Please show me where Mercedes offers a 10 year warranty on their brake systems. Most car companies do offer similar long-term warranties against defective parts in the engine powertrain; I don't know anyone who'll replace your brakes at 10 years. Please point to where this is confirmed and I might consider a Mercedes next.

And we still know nothing about if and how you maintained the X5, and whether that might've played a role in the car's problems.


----------



## ncarter124 (Dec 17, 2009)

C-Bear said:


> What I think 1985mb was referring to was the criticism x5 hater received from a few posters for starting a negative thread about her BMW experience on an enthusiasts site.
> 
> x5 hater posted perfectly fairly and legitimately, and as such even if her take is negative, shouldn't be discouraged from doing so.
> 
> I don't think 1985mb was pointing any fingers at you specifically.

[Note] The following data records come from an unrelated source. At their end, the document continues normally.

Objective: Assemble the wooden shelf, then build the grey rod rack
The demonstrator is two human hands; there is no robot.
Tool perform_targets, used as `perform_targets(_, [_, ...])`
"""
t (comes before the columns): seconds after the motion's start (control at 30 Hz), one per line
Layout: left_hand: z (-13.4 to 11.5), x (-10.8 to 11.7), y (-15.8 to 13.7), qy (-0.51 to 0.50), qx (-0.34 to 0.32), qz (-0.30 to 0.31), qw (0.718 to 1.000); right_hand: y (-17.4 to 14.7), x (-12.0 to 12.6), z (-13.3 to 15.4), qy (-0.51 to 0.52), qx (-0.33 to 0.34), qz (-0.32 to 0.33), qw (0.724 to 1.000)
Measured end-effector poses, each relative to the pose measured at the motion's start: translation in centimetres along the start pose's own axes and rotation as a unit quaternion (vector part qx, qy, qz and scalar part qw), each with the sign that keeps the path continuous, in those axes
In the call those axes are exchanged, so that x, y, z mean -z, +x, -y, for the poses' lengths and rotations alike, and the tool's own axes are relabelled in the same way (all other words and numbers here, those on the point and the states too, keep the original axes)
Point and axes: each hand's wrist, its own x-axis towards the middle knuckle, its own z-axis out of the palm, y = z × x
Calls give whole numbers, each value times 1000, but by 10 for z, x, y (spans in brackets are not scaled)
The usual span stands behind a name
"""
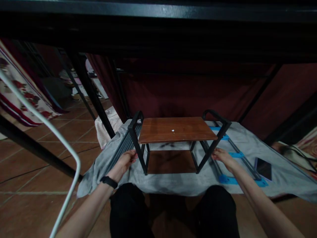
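Note:
A small two-tier shelf with brown wood boards and a black metal side frame at each end stands upright on a grey cloth. A small white spot shows on its top board. My left hand, with a dark band on the wrist, is closed at the left side frame. Over at the right side frame, my right hand is closed in the same way. The fingertips of both hands are partly hidden behind the frame legs.
Dark metal bars lie left of the shelf. On the right are a rack with blue plastic parts and a phone. A dark beam crosses overhead; a pale bent tube curves down at left.

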Motion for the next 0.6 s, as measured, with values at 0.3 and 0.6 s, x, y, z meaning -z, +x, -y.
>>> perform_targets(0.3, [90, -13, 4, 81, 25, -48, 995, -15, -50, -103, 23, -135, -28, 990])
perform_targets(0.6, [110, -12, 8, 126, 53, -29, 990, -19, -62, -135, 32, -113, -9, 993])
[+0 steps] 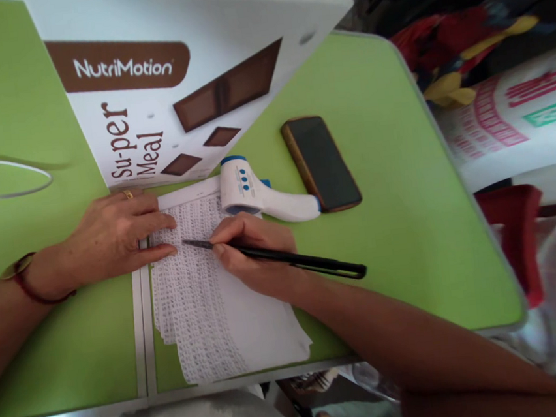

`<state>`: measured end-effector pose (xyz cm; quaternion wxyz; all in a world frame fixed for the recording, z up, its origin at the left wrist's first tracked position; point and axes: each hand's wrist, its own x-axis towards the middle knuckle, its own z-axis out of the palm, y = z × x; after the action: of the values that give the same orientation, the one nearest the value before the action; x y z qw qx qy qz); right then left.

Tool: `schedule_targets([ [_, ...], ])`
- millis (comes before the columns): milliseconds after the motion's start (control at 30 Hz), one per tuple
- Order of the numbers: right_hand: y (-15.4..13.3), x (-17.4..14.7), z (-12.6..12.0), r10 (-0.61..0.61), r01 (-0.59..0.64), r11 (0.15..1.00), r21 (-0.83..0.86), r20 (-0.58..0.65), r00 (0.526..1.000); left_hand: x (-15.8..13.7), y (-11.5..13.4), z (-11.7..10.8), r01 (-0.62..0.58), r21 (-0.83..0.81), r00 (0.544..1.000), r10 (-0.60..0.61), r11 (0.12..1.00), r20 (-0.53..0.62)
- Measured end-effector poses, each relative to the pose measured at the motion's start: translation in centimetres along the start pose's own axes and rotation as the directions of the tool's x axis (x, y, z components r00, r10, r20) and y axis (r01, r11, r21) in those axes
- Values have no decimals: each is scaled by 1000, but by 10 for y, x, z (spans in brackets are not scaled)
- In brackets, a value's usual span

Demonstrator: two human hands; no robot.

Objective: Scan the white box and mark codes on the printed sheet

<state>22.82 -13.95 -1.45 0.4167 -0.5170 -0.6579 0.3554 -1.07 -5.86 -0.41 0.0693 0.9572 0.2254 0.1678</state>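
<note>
Between the fingers of my right hand (pixel 252 250) is a black pen (pixel 302 257), its tip touching or just above a sheet of paper (pixel 264 328). Rows of small handwriting cover the sheet's left part, while its right part is blank. My left hand (pixel 127 233) lies flat across the paper's left edge, fingers stretched out and thumb apart. A white and blue infrared thermometer (pixel 272 199) rests on the paper's upper end, just beyond my right hand. Part of the writing is hidden under my hands.
A large white box (pixel 146 116) printed "NutriMotion" stands on the green folding table (pixel 408 235) behind the paper. A smartphone (pixel 325 161) in a brown case lies right of the thermometer. A white cable (pixel 8 165) curves at left. Beyond the table's right edge is a printed white sack (pixel 509 114).
</note>
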Motion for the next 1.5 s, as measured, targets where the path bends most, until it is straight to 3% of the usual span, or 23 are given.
schedule_targets([
  [133, -2, 0, 4, 2, -2, 1000, 2, -69, 998, 0, 1, 0, -23, 5, 999, 23, 1000, -27],
  [367, -4, 2, 2, 32, -31, 999, 15, -12, 999, 0, 1, 1, -40, 16, 998, 41, 999, -50],
  [567, -5, 1, 3, 32, -33, 999, -2, -72, 997, -1, 0, 0, 11, 12, 1000, -11, 1000, 16],
  [833, -5, 2, 4, 11, -12, 1000, -9, -109, 994, 0, 0, 0, -26, 7, 999, 27, 1000, -24],
  [1200, -3, 0, 1, 2, -1, 1000, 21, -55, 998, 0, 1, 1, -43, -2, 998, 42, 999, -41],
  [1500, -4, 2, 2, -16, 16, 1000, -2, -105, 994, 1, 0, 1, -47, 4, 997, 47, 999, -55],
])
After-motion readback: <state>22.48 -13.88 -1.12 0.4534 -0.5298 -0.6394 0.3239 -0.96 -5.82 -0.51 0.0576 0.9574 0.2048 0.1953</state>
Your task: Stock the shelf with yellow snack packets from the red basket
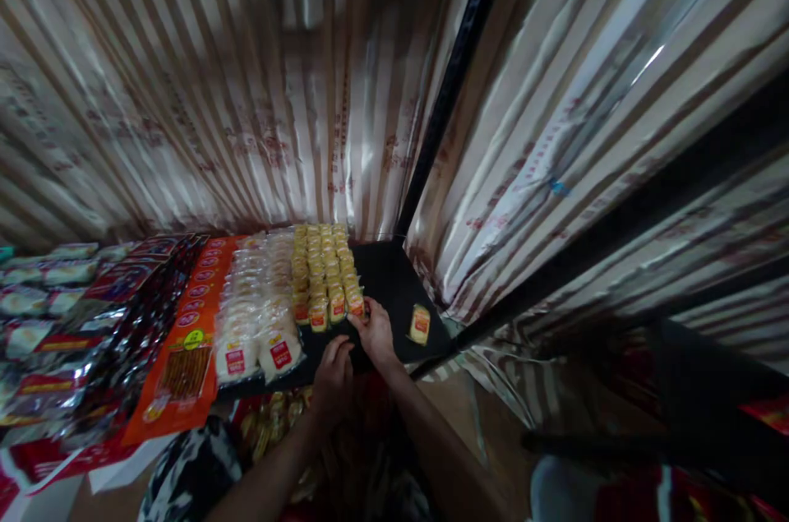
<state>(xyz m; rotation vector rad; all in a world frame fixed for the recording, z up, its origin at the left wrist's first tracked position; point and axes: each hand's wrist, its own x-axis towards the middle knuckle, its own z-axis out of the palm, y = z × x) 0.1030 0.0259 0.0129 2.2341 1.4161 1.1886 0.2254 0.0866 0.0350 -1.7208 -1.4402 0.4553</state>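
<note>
My right hand (375, 333) is at the front of the rightmost row of small yellow packets. Its thumb and fingers close on the small yellow snack packet (356, 305) with a red label at that row's near end. Just left of it and lower, by the front edge of the black shelf (388, 279), is my left hand (334, 370). Its fingers are curled together, and nothing shows in them. Several tight rows of yellow packets (331, 267) stand left of my right hand. One more yellow packet (420, 325) lies apart to the right.
Clear bags of pale round food (280, 353) line up left of the yellow rows. Beyond them are an orange packet (191, 333) and dark shiny packs (132, 325). A black post (453, 86) rises behind, before striped sheeting (296, 94). Gold-wrapped pieces (271, 419) sit below the shelf.
</note>
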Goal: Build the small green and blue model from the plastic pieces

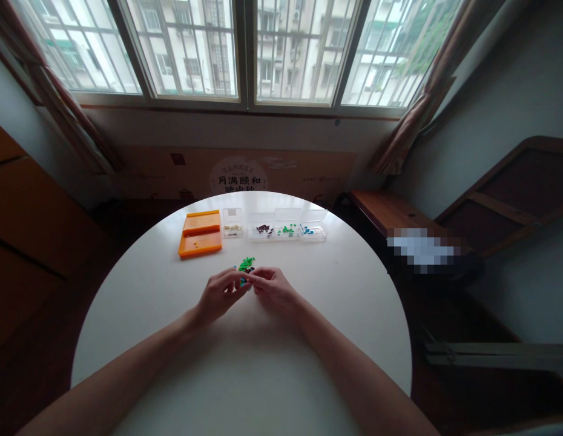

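Together, left hand [221, 292] and right hand [273, 286] meet — grip closed on a green brick model [246, 264].

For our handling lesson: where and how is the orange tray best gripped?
Probably grip the orange tray by its left rim, coming from the left: that edge faces away from the clear box close on its right. Keep it level: small yellow pieces lie inside.

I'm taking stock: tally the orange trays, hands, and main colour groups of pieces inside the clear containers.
Orange tray: 1
Hands (left hand, right hand): 2
Cream group: 1
Dark group: 1
Green group: 1
Blue group: 1
Total: 7
Single pieces are too small to count.
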Tool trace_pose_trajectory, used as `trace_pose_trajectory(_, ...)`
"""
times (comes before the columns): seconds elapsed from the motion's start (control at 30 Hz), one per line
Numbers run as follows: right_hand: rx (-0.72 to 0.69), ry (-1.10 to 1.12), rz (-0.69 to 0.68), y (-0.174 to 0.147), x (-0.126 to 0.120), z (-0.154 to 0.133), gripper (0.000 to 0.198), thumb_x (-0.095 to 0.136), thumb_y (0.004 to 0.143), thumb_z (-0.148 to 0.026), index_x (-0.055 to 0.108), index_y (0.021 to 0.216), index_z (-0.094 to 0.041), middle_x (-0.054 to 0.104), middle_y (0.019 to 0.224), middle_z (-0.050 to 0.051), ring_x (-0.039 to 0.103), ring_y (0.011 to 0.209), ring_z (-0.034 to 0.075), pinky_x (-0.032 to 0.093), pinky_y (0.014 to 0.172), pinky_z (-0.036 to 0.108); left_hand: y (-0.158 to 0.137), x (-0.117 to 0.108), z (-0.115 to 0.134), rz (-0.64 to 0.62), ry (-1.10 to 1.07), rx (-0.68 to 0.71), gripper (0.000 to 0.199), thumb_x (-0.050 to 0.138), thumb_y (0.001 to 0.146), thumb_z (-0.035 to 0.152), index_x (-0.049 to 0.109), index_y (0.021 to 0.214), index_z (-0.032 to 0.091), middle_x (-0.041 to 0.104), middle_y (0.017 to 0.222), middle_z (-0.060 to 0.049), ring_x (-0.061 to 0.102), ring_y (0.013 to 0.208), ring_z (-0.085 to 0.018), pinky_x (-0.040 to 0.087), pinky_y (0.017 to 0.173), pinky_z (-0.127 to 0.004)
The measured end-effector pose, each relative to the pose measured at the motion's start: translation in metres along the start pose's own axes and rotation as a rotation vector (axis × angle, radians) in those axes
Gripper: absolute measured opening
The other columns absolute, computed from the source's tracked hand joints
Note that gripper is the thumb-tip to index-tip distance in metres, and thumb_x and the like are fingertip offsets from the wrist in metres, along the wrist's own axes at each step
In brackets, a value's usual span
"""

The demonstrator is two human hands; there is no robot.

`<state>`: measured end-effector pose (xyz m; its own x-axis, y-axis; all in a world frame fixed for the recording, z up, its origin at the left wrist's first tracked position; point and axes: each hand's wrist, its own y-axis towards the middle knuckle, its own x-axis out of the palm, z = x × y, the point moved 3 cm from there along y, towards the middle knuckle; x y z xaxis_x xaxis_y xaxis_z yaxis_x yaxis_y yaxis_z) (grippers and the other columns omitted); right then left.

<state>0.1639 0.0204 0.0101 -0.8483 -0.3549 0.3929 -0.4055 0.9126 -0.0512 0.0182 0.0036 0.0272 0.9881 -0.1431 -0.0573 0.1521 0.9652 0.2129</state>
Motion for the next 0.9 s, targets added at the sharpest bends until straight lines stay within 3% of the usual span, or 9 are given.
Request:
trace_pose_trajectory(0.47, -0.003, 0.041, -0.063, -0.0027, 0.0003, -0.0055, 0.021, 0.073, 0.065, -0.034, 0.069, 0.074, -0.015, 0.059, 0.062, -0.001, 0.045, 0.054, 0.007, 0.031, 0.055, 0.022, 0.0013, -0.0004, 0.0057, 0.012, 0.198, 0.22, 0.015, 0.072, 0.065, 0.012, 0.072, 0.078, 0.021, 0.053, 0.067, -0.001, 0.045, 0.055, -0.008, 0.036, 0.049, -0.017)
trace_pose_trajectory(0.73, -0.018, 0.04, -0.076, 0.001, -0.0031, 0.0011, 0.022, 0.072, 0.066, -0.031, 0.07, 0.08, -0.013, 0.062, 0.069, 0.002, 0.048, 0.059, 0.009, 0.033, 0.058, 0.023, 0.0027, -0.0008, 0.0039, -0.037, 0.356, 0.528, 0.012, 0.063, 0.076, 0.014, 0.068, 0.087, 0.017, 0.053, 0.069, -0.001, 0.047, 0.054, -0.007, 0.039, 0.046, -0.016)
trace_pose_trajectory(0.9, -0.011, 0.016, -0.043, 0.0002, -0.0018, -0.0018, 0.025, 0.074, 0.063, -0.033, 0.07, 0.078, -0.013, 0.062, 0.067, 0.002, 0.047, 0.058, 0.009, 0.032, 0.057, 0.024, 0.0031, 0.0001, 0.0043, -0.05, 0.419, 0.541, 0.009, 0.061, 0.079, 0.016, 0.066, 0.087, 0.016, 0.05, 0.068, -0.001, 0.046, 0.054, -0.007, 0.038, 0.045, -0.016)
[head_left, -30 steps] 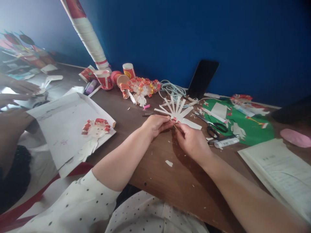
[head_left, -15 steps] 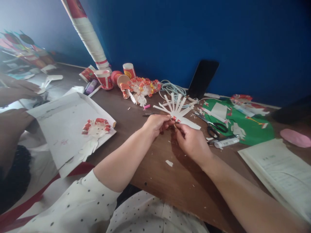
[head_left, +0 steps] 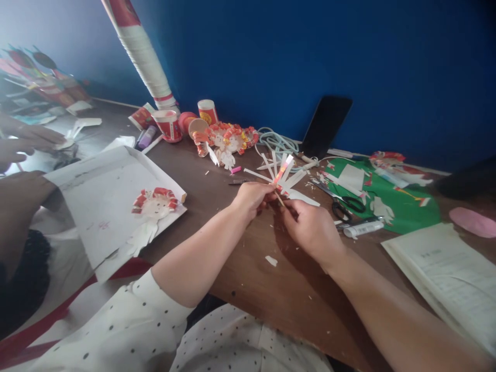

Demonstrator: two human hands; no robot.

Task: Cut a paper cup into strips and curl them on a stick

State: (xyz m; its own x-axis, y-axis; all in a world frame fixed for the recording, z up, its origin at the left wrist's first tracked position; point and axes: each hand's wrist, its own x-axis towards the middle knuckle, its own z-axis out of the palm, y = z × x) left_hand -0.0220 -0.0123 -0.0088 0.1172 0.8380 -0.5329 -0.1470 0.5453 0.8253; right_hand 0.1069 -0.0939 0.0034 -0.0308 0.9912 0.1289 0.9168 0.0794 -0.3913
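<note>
A white paper piece cut into fanned-out strips [head_left: 297, 178] is between my hands over the brown table. One of its strips shows a red and orange printed side and stands up from the middle. My left hand [head_left: 253, 199] is closed, its thumb and fingers pinching the paper's base. Pinched in my right hand [head_left: 312, 225] is a thin brown stick [head_left: 279, 199], whose upper end meets the paper by my left thumb. Fingers hide the paper's lower part. Black-handled scissors [head_left: 341, 206] lie just right of the paper.
Paper cups [head_left: 167, 125] and curled red-and-white paper figures [head_left: 228, 139] stand at the back. A phone [head_left: 325, 125] leans on the blue wall. Right are a green sheet [head_left: 411, 212], a glue tube [head_left: 363, 229] and a book [head_left: 445, 279]. Another person's hand [head_left: 34, 137] works at left.
A printed strip now stands up red and orange in the fan, where only white strips showed before. More of the stick shows between my hands, which have barely shifted.
</note>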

Yeah I wasn't sure but I didn't think they were pointing any fingers.


----------



## C-Bear (Jun 27, 2002)

x5 hater said:


> Boys , I'm sure you love your Beemer as we did , Erin is just trying to warn those who may be purchasing new cars they may actully drive , not for those that keep thier shiny cars in the garage 90 percent of the time . we drove ours. alot. If you don't drive your ultimate driving machine , this post you can disreguard . At the time of purchase , we did reserch the x5 and at first , consumer reports had good things to say about it . Then they changed thier minds as consumer reports on it came back , as ours was the first year for the body style . Beleive me , I never would have bought it if I had seen the posts and reports that now grace thier pages . But Erin will admit as well , it is still one of the nicest looking cars built and BMW makes a damn good looking car . I just wish I purchased I had bought a cheeper lawn ornament . But when it did run , and was'nt being fixed , it was truely a wonderful car to be in , and we hope you have good luck with yours , but ours was/is just a lemon . You guys have nice looking cars , and I hope they go better between major repairs than our x5 , stay away from that one and keep to your sedans and coupes . One of my customers once asked me , who's uncle owned a BMW Dealership , " How I liked the X5 ? " His reply to mine was , " I'm not surprised , I wanted the x5 too , but my uncle said to keep away from it as they have too many problems , thats why I bought the 525xi ." We I thought , better late than never . But maybe not for the next guy , and thus the post here . Sincerly , Jeff:tsk:


From addressing the posters in this thread as "boys", to implying that anyone not putting 50k miles a year on their _Bimmers_ therefore must own garage queens, there's no need for condescension.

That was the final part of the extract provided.